Hasil Paripurna Revisi UU KPK Bisa Jadi Tidak Sah
SeRiau - Direktur Lingkar Madani Indonesia (Lima) Ray Rangkuti mengatakan keputusan DPR menyetujui rencana revisi UU KPK bisa dibilang tidak sah. Hal ini terkait bukti tanda tangan rapat paripurna DPR pada Kamis (5/9).
"Saya enggak tahu sampai sekarang, di mana tanda tangannya? Bisa dilacak kembali apakah 200 sekian itu betul ada tanda tangannya. Kita bisa ramai-ramai ke sana (DPR) lihat tanda tangan kalau tidak ada, rapat paripurna tersebut tidak dinyatakan sebagai forum, hasilnya tidak sah," tutur Ray di gedung kantor Transparency International Indonesia pada Jumat (6/9).
Diketahui sejumlah 88 anggota dewan dinyatakan hadir pada rapat Paripurna yang agendanya menyetujui pembahasan revisi UU MD3 dan UU KPK.
Sebanyak 217 anggota dewan lainnya dikatakan sudah menandatangani pernyataan terkait pelaksanaan Paripurna hari itu meskipun tak datang secara fisik ke gedung DPR. Namun hingga kini belum ada bukti tanda tangan tersebut dilakukan oleh sejumlah anggota dewan tersebut ke publik.
Selain persoalan bukti tanda tangan, Ray juga menyoroti sejumlah kecacatan prosedur yang dilakukan DPR dalam memajukan rencana revisi UU KPK.
Ray menyatakan revisi UU KPK tidak ada di Program Legislasi Nasional (Prolegnas) tahun ini meskipun pernah masuk ke Prolegnas tahun 2017.
"Tahun ini ada 50-55 (rencana revisi UU) yang masuk Prolegnas dan akan dibahas sampai akhir September. Revisi UU KPK tidak termasuk di dalamnya," jelas Ray.
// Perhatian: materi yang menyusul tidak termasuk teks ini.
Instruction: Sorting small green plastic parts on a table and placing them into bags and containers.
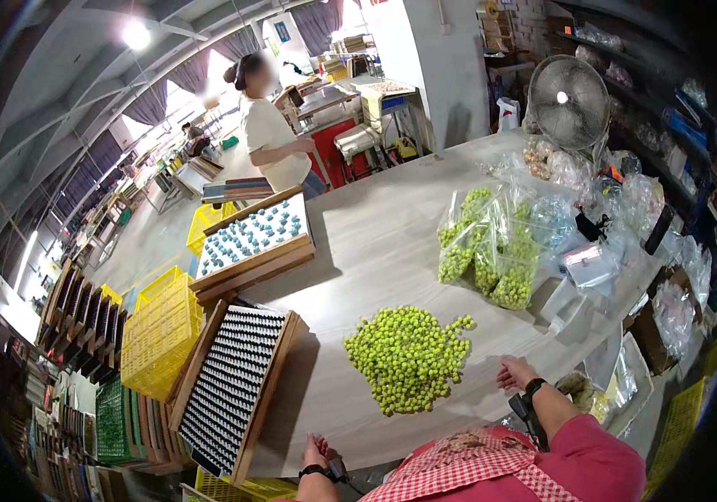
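Note:
A heap of small, round, yellow-green pieces point(409, 360) lies on the pale table point(358, 243) in front of me. To its right, my right hand point(516, 373) hovers by the tabletop with its fingers loosely apart and nothing seen in them. My left hand point(317, 452) is at the table's near edge, fingers a little spread, also holding nothing that I can see. Nearest to it stands a wooden-framed tray point(233, 386) with rows of small dark and white pieces. Clear plastic bags point(492, 251) filled with the same green pieces rest beyond the heap.
A second wooden tray point(251, 236) with blue pieces sits at the far left, near a standing person point(273, 142). Yellow crates point(160, 339) are stacked left of the table. A fan point(569, 102) and empty-looking plastic bags point(643, 201) crowd the right side.

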Action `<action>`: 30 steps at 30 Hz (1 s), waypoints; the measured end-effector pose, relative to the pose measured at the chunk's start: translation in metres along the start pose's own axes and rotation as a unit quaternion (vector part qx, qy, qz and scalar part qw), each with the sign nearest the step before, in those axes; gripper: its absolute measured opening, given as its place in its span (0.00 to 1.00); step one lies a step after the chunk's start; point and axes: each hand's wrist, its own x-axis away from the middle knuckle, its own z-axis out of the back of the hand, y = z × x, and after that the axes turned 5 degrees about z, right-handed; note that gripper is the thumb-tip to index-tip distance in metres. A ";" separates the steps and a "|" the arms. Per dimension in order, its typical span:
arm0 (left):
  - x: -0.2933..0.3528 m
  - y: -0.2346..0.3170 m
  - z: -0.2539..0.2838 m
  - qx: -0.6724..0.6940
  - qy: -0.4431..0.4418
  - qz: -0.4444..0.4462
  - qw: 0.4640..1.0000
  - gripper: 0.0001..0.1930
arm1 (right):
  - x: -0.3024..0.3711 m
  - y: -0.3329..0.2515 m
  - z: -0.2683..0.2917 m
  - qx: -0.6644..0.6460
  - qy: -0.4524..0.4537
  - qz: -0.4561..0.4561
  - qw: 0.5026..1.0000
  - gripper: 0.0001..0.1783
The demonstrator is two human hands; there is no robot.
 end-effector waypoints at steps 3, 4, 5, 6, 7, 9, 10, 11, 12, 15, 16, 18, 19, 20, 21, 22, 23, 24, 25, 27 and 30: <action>0.005 -0.001 0.000 -0.019 -0.059 -0.017 0.998 0.20 | -0.009 0.012 0.005 -0.015 -0.018 -0.007 1.000 0.26; 0.005 0.000 0.002 -0.021 -0.058 -0.011 0.998 0.20 | -0.006 0.009 0.004 -0.015 -0.017 0.001 1.000 0.26; 0.003 0.000 0.004 -0.024 -0.057 -0.004 0.998 0.21 | -0.002 0.006 0.001 -0.015 -0.016 0.009 1.000 0.26; -0.001 0.000 0.004 -0.023 -0.057 -0.004 0.998 0.21 | -0.002 0.004 0.000 -0.014 -0.016 0.009 1.000 0.26; -0.006 0.000 0.005 -0.014 -0.037 -0.008 0.999 0.21 | -0.001 0.003 -0.001 -0.016 -0.014 -0.002 1.000 0.26; -0.011 -0.001 0.005 -0.006 -0.017 -0.010 1.000 0.21 | -0.003 0.004 0.000 -0.018 -0.010 -0.014 1.000 0.26; -0.011 -0.001 0.004 -0.011 -0.017 -0.007 1.000 0.20 | -0.005 0.007 0.002 -0.017 -0.009 -0.005 1.000 0.26; -0.011 -0.001 0.003 -0.016 -0.018 -0.005 1.000 0.20 | -0.006 0.010 0.004 -0.016 -0.008 0.003 1.000 0.26; -0.012 -0.001 0.003 -0.016 -0.018 -0.005 1.000 0.20 | -0.006 0.008 0.003 -0.016 -0.008 0.003 1.000 0.26; -0.017 -0.001 0.007 -0.024 -0.024 -0.008 0.999 0.19 | -0.006 0.007 0.002 -0.016 -0.011 -0.008 1.000 0.26; -0.021 -0.001 0.010 -0.014 -0.041 -0.007 0.999 0.19 | -0.008 0.009 0.003 -0.015 -0.015 -0.004 1.000 0.27; -0.024 -0.002 0.012 -0.005 -0.058 -0.004 0.998 0.19 | -0.008 0.010 0.003 -0.013 -0.019 0.000 1.000 0.27; -0.024 -0.002 0.010 -0.005 -0.037 -0.003 0.999 0.19 | -0.006 0.009 0.003 -0.024 -0.016 -0.003 1.000 0.26; -0.024 -0.002 0.008 -0.005 -0.017 -0.001 1.000 0.19 | -0.005 0.007 0.002 -0.036 -0.014 -0.006 0.999 0.24; -0.024 -0.002 0.009 -0.006 -0.016 -0.001 1.000 0.19 | -0.003 0.007 0.002 -0.036 -0.014 -0.007 0.999 0.24; -0.024 -0.002 0.010 -0.012 -0.022 0.000 1.000 0.19 | -0.001 0.006 0.001 -0.041 -0.015 0.005 0.999 0.24; -0.024 -0.001 0.011 -0.017 -0.028 0.001 0.999 0.19 | 0.000 0.005 0.000 -0.046 -0.016 0.017 0.999 0.24; -0.023 -0.002 0.012 -0.018 -0.027 0.002 0.999 0.19 | 0.001 0.004 0.000 -0.046 -0.016 0.015 0.999 0.24; -0.022 -0.002 0.012 -0.017 -0.037 -0.001 0.999 0.21 | 0.002 0.003 -0.001 -0.041 -0.012 0.013 0.999 0.25; -0.017 -0.002 0.007 -0.016 -0.049 -0.003 0.999 0.22 | -0.001 0.004 0.000 -0.037 -0.006 0.012 0.999 0.25; -0.008 -0.001 0.000 -0.012 -0.026 -0.016 0.999 0.22 | -0.006 0.007 0.002 -0.048 -0.004 -0.001 0.999 0.25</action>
Kendati demikian Ray mengatakan sebenarnya rencana revisi UU dapat dilakukan tanpa harus masuk Prolegnas dalam beberapa kondisi.
Kondisi tersebut adalah putusan MK yang mengharuskan revisi UU dilakukan, serta peristiwa mendesak yang mengharuskan pembuatan maupun revisi UU terkait.
Dalam hal ini kondisi pertama bisa menjadi alasan, lantaran putusan MK pada 2017 lalu agar KPK menjadi lembaga eksekutif di bawah Presiden mengharuskan UU KPK direvisi.
Namun pemakaian kondisi pertama sebagai alasan dianggap diselewengkan oleh DPR. Hal tersebut karena pasal-pasal yang tertera dalam draf RUU KPK justru banyak memuat poin yang tak ada hubungannya dengan penggantian status KPK sebagai lembaga eksekutif.
Ray menyoroti tiga poin yang tak seharusnya dimuat dalam draf tersebut, yakni pengaturan penyadapan yang hanya bisa dilakukan atas persetujuan Dewan Pengawas, munculnya Dewan Pengawas sebagai lembaga pengawas KPK yang dipilih DPR, dan kewenangan KPK memberikan SP3 kepada tersangka korupsi.
"Kalau ada revisi strict aja pada pasal yang mengatakan bahwa KPK itu lembaga independen di bawah presiden. Ini dari mana pasal ini muncul?" ujar Ray.
Revisi UU KPK juga dinyatakan harus melibatkan KPK dalam pembahasannya, lantaran lembaga tersebut terkait dalam pelaksanaan UU itu jika nantinya lolos. DPR juga harus mendengarkan suara rakyat dalam proses menyusun legislasi.
"Produk legislasi bisa dinyatakan sah jika sudah menerima masukan dr masyarakat. Semua masyarakat punya hak mengomentari revisi UU," katanya.